Print nothing but the lines below starting at the line that holds "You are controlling" and ending at the line that holds "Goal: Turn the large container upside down", including both, each exactly as written.

### Recorded information:

============================================================

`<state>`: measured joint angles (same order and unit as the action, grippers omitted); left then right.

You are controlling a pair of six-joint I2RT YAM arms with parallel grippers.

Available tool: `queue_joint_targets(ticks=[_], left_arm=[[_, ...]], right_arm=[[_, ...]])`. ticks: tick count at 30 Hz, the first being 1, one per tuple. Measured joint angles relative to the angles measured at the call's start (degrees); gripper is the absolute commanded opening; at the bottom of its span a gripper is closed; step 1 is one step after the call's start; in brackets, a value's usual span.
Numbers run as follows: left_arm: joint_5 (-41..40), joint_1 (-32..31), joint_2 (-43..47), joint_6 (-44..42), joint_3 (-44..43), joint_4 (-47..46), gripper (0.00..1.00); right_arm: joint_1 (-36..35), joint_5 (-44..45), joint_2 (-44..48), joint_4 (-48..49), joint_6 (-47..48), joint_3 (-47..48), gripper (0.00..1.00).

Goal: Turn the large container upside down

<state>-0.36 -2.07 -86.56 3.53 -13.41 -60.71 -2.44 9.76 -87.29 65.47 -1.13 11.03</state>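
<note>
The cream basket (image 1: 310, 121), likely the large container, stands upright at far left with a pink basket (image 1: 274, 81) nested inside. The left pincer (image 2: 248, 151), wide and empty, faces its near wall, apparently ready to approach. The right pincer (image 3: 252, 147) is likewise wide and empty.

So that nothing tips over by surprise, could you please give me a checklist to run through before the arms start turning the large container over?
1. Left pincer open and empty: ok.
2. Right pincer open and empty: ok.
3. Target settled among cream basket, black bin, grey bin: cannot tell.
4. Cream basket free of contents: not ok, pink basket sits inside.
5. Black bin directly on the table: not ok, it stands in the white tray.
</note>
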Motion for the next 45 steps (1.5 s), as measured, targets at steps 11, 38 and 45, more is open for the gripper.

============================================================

### Solved exercise:
You are controlling a pair of six-joint I2RT YAM arms with parallel grippers.

Available tool: `queue_joint_targets(ticks=[_], left_arm=[[_, ...]], right_arm=[[_, ...]])`. ticks: tick count at 30 Hz, the first being 1, one per tuple. Measured joint angles relative to the angles measured at the call's start (degrees); gripper is the absolute commanded opening; at the bottom of its span a gripper is closed; step 1 is one step after the call's start; in brackets, a value's usual span.
Numbers run as follows: left_arm: joint_5 (-41..40), joint_1 (-32..31), joint_2 (-43..47), joint_6 (-44..42), joint_3 (-44..43), joint_4 (-47..46), gripper (0.00..1.00); right_arm: joint_1 (-36..35), joint_5 (-44..45), joint_2 (-44..48), joint_4 (-48..49), joint_6 (-47..48), joint_3 (-47..48), gripper (0.00..1.00).

Goal: Turn the large container upside down

No further output is needed here.